We already are acquainted with some of his admissions of his own weakness and acknowledgments of the greater gifts and achievements of others—confessions which have been extolled as a proof of his real humility.

“I have no such foolish humility,” so he says, “as to wish to deny the gifts God has bestowed on me. In myself I have indeed enough and more than enough to humble me and teach me that I am nothing. In God, however, we may well pride ourselves, and rejoice and glory in His gifts and extol them, as I myself do on account of my German Psalter; for I studied the Psalter, thanks be to God, with great fruit; but all to the honour and glory of God to Whom be praise for ever and ever.” This he wrote to Eobanus Hessus, the poet, in a high-flown letter thanking him for translating the German Psalter into excellent Latin.[916] Of his own virtues or sinfulness he preferred to speak humorously, as his manner was. Thus, he says, for instance, in 1526, in his suppressed “Widder den Radschlag der Meintzischen Pfafferey,” that “he had not defiled any man’s wife or child,” “had not robbed anyone of his goods ... nor murdered or assaulted anyone or given help or counsel thereto”; his sin consisted in “not pulling a long face but in insisting on being merry”; also in eating meat on forbidden days. People might defame his life, but he was not going to heed “the dirty hogsnouts.”[917]

His statements belittling his own powers and achievements, coming from a man whose apparently overmastering self-confidence had, from the beginning, prepossessed so many of his followers in his favour, afford a subject for psychological study. He seems the more ready to give full play to his confidence the more he feels his weakness face to face with the menace of danger, and the more he experiences in the depths of his soul the raging of doubts which he attributes to the devil.

In the humble admissions he makes he never conceals how much he stands in need of assistance. He does not hide from himself the fact that he dreads outward troubles, and is deficient in strong and exalted virtue. But side by side with his faults, he is fond of gazing on and extolling God’s gifts in his person. His peculiar form of humility, his prayer and his trust in God find expression in certain utterances and experiences, on which no judgment can be passed until we have before us a larger selection of them, particularly of such as seem to be less premeditated.

Prayer and Confidence in God.

Luther’s strangely undaunted confidence and the personal nature of his reliance on God’s help form part of his mental physiognomy.
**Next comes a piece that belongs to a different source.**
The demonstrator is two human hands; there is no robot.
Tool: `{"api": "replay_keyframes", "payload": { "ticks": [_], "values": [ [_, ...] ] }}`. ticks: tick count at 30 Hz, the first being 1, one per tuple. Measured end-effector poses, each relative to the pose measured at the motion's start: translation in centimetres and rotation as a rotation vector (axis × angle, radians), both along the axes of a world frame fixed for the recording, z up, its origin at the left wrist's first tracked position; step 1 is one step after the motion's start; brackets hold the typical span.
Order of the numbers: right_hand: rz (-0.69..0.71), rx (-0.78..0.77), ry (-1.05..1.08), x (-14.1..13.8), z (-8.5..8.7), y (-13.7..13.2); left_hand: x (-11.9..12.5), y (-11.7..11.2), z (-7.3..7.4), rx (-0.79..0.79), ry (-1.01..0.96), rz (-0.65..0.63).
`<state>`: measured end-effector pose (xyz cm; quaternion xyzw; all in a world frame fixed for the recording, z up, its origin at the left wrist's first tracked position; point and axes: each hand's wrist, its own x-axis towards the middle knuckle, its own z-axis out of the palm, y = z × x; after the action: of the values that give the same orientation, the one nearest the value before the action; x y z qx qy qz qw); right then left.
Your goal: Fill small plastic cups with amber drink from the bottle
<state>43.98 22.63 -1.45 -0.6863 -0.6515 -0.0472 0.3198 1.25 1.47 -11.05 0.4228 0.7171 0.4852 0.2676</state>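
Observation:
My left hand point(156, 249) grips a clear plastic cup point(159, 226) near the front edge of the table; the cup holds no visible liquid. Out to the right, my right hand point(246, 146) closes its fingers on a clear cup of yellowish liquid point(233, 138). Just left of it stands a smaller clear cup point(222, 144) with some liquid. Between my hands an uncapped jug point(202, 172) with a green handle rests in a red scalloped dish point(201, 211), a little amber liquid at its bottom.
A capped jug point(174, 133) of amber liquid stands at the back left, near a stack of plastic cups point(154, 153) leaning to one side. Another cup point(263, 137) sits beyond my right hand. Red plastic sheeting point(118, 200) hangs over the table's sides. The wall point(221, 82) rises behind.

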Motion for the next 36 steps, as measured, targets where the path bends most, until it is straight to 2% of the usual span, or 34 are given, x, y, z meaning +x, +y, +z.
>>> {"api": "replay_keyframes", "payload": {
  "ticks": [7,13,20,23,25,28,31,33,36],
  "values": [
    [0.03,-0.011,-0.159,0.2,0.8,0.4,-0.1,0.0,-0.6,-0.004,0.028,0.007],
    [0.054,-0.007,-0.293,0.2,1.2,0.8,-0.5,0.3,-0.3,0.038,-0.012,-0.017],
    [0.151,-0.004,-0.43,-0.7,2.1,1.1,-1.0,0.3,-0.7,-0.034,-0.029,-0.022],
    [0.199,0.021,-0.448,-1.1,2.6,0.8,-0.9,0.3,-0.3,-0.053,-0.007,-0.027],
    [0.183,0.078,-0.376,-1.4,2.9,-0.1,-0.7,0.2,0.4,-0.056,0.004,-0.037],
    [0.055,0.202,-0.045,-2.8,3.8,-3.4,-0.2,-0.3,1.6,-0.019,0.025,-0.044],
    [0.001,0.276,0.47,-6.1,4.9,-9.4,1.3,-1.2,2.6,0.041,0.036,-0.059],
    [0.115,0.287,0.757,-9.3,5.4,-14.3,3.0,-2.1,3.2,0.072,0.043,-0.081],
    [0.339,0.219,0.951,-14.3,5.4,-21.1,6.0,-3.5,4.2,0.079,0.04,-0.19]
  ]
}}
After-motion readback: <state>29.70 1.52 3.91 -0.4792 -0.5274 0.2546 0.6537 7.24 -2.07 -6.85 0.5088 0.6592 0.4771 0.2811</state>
He sees around him much distress and corruption and exclaims: “Alas, we are living outwardly under the empire of the devil, hence we can neither see nor hear anything good from without.” And yet, he proceeds in his usual forced tone, “inwardly we are living in the kingdom of Christ, where we behold God’s glory and His grace! For of Christ it is said: ‘Rule Thou in the midst of Thine enemies.’” “Hatred is our reward in this world.” “Our reward is excessive considering the insignificance of the service we render Christ. But what is the world, its anger, or its prince? A smoke that vanishes, a bubble that bursts, such is everything that is opposed to the Lord Whom we serve and Who works in us.” With these words, so expressive of his determination, he directs his trusted pupil, Conrad Cordatus, to enter courageously upon the office of preacher at Stendal in the March.[918]

Again and again he seeks to reanimate his faith and confidence by calling to mind not merely God’s faithfulness to His promises, but also his own personal “sufferings” and “temptations,” the only escape from which, as he believed, lay in the most obstinate and presumptuous belief in his cause, and in the conviction that God was constantly intervening in his favour.

“Not only from Holy Scripture,” he said in a conversation in 1540, “but also from my violent inner combats and temptations have I learnt that Christ is God incarnate, and that there is a Trinity. I now know it even better from experience than by faith that these articles are true. For in our greatest temptations nothing can help us but the assurance that Christ became man and is now our intercessor at the right hand of the Father. There is nothing that excites our confidence to such a degree.... God, too, has championed this article from the beginning of the world against countless heretics, and even to-day defends it against Turk and Pope; He incessantly confirms it by miracles and permits us to call His Son, the Son of God and true God, and grants all that we ask in Christ’s name. For what else has saved us even till the present day in so many perils but prayer to Christ? Whoever says it is Master Philip’s and my doing, lies. It is God Who does it for Christ’s sake.... Therefore we hold fast to these articles in spite of the objections of reason. They have remained and will continue.”[919]